- Work instructions:
Using the entries that follow, write out the line containing "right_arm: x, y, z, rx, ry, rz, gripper", the line containing "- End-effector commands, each", and every line between them, exactly and nothing else.

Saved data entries

=-=-=-=-=

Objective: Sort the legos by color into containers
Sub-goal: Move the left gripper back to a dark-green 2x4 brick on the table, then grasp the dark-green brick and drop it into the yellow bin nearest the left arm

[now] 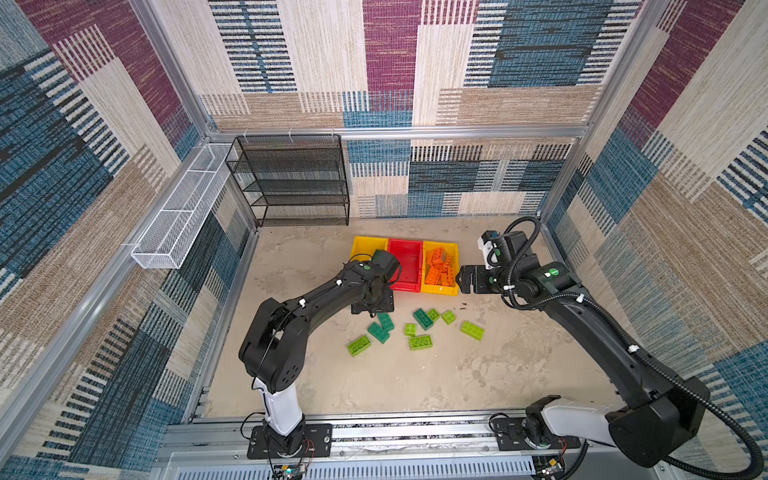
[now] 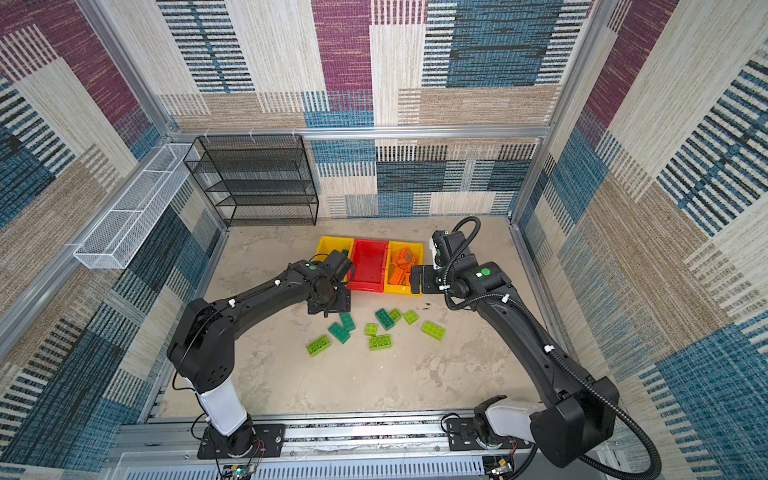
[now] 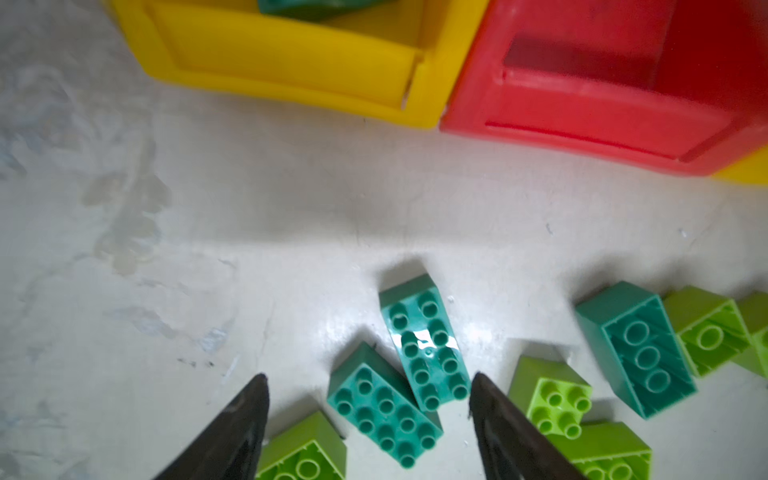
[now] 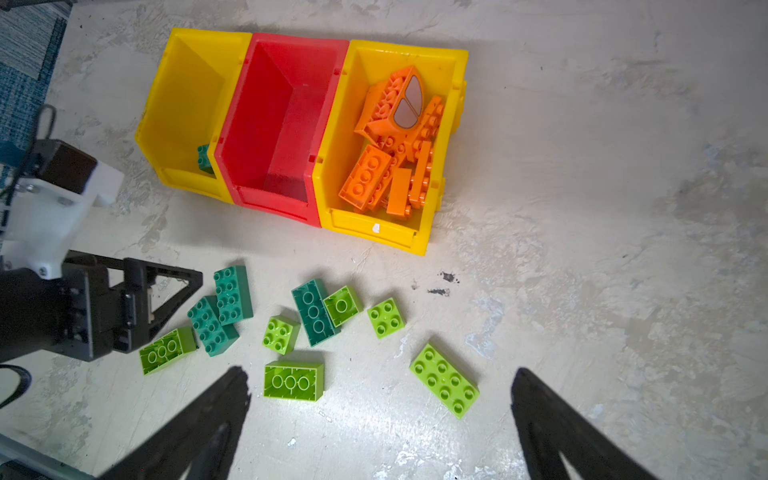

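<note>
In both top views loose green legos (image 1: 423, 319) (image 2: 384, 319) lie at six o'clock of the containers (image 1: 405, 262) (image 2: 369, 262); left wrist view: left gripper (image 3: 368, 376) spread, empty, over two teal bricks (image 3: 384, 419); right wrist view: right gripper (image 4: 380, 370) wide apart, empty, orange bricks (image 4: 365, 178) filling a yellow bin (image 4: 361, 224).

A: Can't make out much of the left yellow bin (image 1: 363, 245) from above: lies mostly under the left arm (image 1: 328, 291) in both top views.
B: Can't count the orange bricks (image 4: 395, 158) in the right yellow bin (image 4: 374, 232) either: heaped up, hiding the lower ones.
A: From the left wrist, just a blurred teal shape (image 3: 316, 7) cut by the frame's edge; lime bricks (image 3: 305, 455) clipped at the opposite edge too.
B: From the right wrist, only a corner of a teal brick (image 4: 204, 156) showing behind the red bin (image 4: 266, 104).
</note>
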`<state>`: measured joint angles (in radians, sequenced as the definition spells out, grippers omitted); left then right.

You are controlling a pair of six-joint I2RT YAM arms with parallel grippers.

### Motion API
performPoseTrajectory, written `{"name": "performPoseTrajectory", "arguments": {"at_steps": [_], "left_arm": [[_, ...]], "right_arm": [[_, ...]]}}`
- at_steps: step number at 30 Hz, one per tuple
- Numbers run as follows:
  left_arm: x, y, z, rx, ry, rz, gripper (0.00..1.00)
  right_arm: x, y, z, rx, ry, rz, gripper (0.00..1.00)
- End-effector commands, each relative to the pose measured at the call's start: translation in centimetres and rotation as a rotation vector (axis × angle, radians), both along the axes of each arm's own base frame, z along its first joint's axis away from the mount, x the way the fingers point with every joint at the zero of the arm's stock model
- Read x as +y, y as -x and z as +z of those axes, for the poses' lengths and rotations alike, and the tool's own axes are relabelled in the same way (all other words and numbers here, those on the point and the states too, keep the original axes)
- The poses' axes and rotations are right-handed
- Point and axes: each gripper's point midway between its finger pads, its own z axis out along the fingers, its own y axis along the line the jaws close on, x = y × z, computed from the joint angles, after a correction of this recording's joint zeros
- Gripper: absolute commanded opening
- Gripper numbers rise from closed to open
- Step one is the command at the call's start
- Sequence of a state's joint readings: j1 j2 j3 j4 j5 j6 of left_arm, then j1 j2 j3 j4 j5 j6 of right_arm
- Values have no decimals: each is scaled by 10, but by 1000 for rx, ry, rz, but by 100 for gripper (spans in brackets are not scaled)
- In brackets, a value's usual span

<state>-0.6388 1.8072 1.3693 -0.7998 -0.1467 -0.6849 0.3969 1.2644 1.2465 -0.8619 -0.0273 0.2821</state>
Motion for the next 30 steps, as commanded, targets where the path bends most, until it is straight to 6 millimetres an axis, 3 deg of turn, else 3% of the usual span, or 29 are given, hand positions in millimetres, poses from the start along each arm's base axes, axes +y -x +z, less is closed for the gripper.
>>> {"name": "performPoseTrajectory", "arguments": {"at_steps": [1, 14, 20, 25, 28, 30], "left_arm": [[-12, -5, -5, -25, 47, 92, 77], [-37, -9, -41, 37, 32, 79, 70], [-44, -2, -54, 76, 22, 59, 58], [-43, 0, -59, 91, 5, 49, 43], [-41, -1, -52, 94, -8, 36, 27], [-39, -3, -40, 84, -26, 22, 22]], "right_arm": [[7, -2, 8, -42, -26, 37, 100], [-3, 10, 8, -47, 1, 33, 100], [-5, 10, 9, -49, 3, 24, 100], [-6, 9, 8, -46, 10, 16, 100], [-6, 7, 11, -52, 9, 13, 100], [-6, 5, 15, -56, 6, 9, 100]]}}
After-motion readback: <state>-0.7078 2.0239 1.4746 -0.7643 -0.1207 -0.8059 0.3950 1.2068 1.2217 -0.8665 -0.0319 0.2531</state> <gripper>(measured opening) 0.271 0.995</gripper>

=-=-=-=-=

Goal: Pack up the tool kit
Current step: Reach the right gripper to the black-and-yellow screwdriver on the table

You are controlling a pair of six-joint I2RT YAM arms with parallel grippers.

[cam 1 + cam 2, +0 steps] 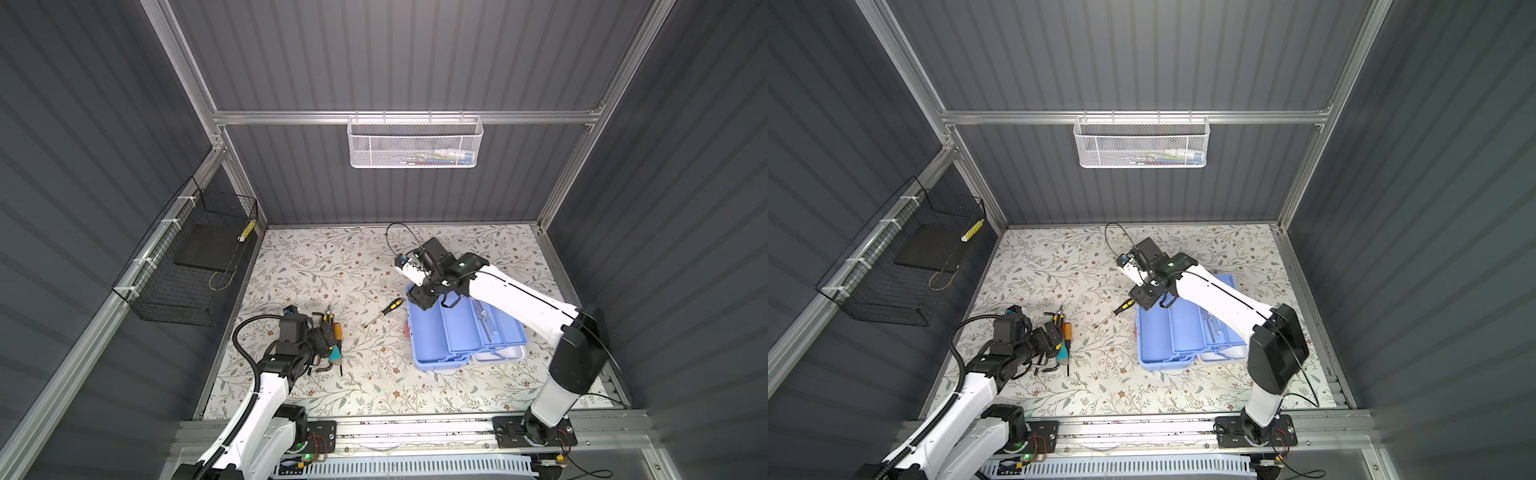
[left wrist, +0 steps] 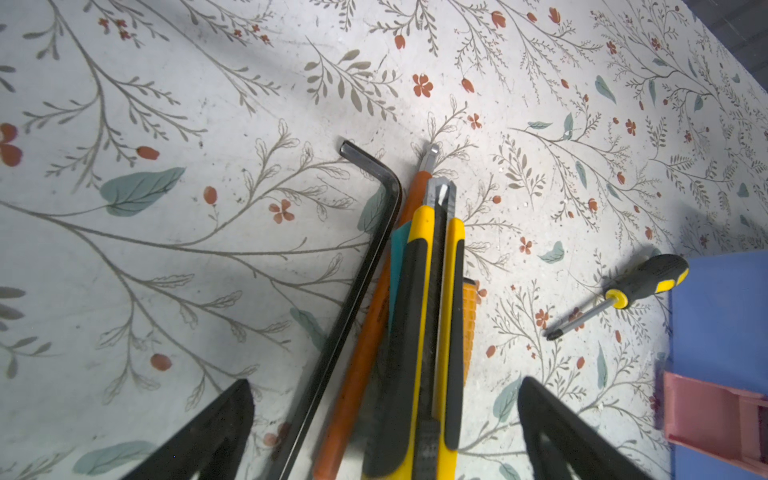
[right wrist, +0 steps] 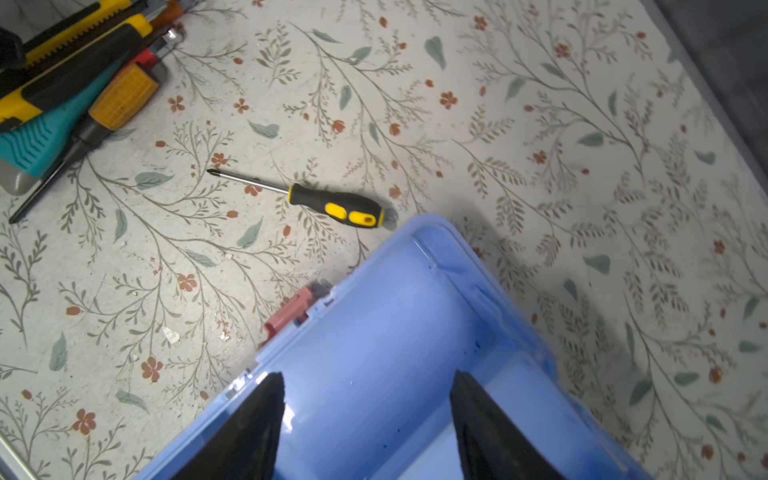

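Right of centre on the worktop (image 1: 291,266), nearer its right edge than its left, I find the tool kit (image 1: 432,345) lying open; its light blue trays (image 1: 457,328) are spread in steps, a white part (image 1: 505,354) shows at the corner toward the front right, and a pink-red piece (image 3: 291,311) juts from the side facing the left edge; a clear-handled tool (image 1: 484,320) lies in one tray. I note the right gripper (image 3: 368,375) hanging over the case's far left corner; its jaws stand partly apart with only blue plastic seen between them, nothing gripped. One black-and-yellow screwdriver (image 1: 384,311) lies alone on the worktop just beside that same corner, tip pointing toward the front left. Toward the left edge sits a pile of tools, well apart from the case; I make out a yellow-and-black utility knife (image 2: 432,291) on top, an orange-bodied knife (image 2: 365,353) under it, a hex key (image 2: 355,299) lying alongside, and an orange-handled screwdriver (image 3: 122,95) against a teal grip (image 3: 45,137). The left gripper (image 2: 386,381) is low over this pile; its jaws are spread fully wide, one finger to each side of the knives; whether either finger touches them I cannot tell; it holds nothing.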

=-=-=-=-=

- Exercise output:
  right_arm: x, y, z, rx, ry, rz, gripper (0.00..1.00)
- End-effector commands, each relative to the pose measured at the call's start: translation in centimetres and rotation as a rotation vector (axis × angle, radians), both along the axes of each arm's own base frame, z along its first joint's axis away from the mount, x the way the fingers point with every joint at the zero of the arm's stock model

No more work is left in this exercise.